(EXERCISE AIM): Transcribe, exactly and in full, every line from the one including "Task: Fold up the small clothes" to the end of the listing.
──────── SOURCE MATERIAL
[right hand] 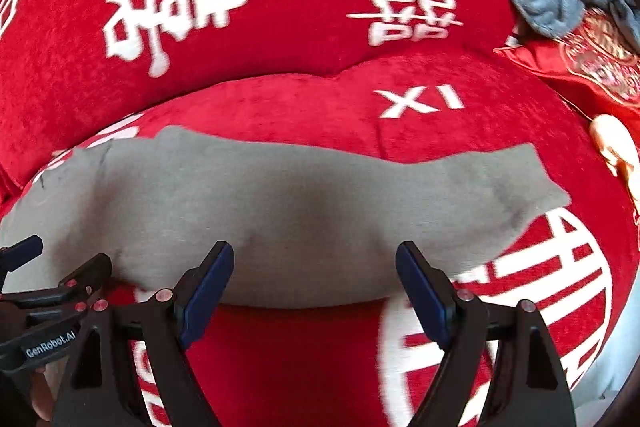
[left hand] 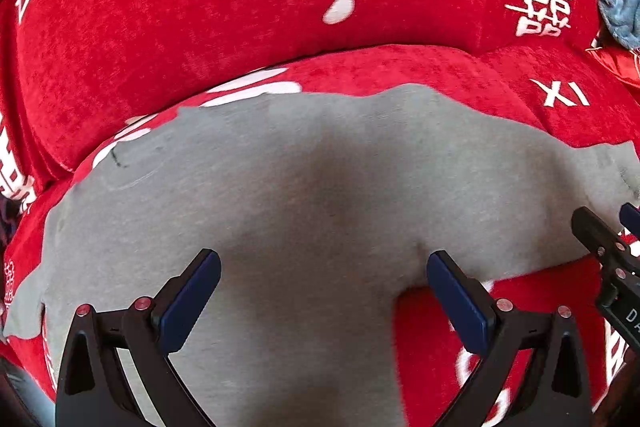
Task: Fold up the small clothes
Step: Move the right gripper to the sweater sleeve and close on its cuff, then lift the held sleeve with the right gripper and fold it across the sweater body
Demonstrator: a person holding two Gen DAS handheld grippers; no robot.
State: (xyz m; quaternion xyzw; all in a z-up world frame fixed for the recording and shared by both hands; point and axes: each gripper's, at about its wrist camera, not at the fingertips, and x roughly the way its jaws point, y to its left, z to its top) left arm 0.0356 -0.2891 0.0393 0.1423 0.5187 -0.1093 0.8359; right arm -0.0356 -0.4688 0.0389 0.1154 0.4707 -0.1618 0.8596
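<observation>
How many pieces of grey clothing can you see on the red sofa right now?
2. A flat grey garment lies spread on the seat under both open grippers; a crumpled grey cloth sits at the far right by the backrest. Others may be out of view.

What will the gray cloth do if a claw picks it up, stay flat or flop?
The gray cloth will probably flop, since it already sags and wrinkles over the soft red cushion. It looks thin, so likely light. Its knit surface probably won't slip easily.

Left gripper (left hand: 324, 301) spread wide over grey garment (left hand: 300, 187) on red sofa cover (left hand: 160, 7).
</observation>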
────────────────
(RESULT FOR THIS TASK):
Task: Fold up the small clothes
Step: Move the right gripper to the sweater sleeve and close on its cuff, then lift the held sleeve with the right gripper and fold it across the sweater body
Demonstrator: a person holding two Gen DAS handheld grippers; no robot.
State: (xyz m; quaternion xyzw; all in a z-up world frame fixed for the recording and shared by both hands; point and axes: each gripper's, at about its wrist camera, not at the fingertips, and x roughly the way its jaws point, y to its left, z to its top) left arm 0.0356 -0.2891 0.0393 0.1423 0.5187 -0.1093 0.8359; right arm -0.0356 -0.4688 0.0389 0.1154 0.4707 -0.1618 0.8596
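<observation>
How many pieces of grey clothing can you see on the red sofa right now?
2. A flat grey garment lies spread on the seat under both open grippers; a crumpled grey cloth sits at the far right by the backrest. Others may be out of view.

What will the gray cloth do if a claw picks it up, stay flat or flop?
The gray cloth will probably flop, since it already sags and wrinkles over the soft red cushion. It looks thin, so likely light. Its knit surface probably won't slip easily.

Left gripper (left hand: 324, 301) spread wide over grey garment (left hand: 300, 187) on red sofa cover (left hand: 160, 7).
</observation>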

That concludes the answer.